DATASET RECORDS:
=== Begin Enclosure ===
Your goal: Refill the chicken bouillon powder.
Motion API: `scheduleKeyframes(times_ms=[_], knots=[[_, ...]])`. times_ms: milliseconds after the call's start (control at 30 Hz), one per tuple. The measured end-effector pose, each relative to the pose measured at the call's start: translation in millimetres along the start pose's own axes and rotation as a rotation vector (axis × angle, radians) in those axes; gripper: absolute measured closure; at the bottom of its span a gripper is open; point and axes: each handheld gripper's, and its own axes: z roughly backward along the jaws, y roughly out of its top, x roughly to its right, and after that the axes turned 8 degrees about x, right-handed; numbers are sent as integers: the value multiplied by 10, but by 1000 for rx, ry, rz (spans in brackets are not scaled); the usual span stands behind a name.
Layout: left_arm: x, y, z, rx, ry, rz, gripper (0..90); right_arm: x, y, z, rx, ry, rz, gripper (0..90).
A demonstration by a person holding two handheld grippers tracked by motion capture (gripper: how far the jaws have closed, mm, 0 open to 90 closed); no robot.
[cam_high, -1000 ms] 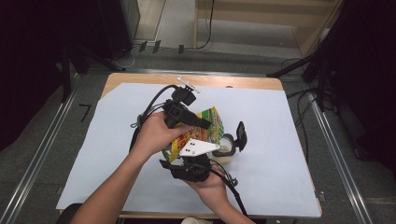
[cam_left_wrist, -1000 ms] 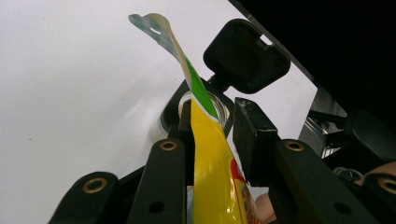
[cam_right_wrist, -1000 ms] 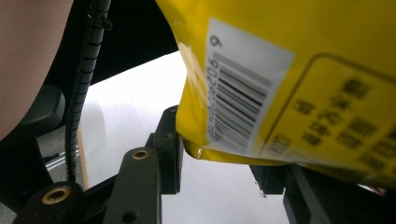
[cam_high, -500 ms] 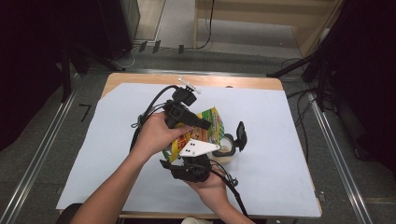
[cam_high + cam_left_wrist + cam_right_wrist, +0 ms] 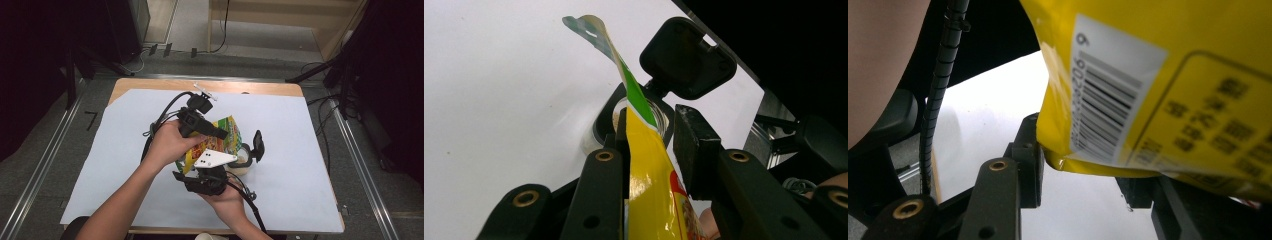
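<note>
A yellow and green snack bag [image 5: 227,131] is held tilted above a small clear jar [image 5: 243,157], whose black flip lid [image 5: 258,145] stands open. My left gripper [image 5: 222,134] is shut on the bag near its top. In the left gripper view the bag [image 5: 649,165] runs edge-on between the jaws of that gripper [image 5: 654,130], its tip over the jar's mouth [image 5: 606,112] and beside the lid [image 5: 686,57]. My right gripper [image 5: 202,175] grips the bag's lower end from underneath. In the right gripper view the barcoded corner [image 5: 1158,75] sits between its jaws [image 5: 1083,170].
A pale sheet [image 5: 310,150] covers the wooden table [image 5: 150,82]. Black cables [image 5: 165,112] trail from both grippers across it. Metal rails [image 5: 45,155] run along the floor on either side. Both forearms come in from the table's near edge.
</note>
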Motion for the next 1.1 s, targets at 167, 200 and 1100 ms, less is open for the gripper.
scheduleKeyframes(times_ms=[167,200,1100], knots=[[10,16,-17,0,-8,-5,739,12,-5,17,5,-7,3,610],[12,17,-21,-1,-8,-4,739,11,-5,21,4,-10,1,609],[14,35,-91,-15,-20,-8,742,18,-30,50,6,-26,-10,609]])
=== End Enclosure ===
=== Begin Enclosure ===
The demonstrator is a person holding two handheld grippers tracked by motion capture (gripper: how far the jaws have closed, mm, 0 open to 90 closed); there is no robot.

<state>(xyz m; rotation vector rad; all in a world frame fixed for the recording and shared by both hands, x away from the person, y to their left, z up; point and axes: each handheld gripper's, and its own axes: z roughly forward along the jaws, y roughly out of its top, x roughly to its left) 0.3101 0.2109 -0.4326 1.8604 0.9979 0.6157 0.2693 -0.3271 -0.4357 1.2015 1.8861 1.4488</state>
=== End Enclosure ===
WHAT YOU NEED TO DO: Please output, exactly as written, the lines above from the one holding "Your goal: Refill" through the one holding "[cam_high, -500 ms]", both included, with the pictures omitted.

SOLUTION TO THIS EXERCISE:
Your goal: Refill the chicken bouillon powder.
Motion API: `scheduleKeyframes(times_ms=[_], knots=[[_, ...]])`. times_ms: milliseconds after the call's start (control at 30 Hz), one per tuple. The measured end-effector pose, each relative to the pose measured at the call's start: translation in millimetres along the start pose's own axes and rotation as a rotation vector (axis × angle, radians) in those axes; gripper: absolute measured closure; at the bottom of its span a gripper is open; point and axes: each handheld gripper's, and its own axes: z roughly backward along the jaws, y roughly out of its top, x roughly to its right, and after that the axes turned 8 degrees about x, right-handed; numbers are sent as integers: the value multiplied by 10, but by 1000 for rx, ry, rz (spans in brackets are not scaled); the usual span stands behind a name.
Layout: left_arm: x, y, z, rx, ry, rz, gripper (0..90); right_arm: x, y, z, rx, ry, rz, gripper (0..90).
A demonstration by a person holding two handheld grippers tracked by motion capture (gripper: how far the jaws have closed, mm, 0 open to 90 closed); no robot.
[cam_high, -1000 ms] 
[cam_left_wrist, -1000 ms] 
[cam_right_wrist, -1000 ms] 
[cam_high, -500 ms] 

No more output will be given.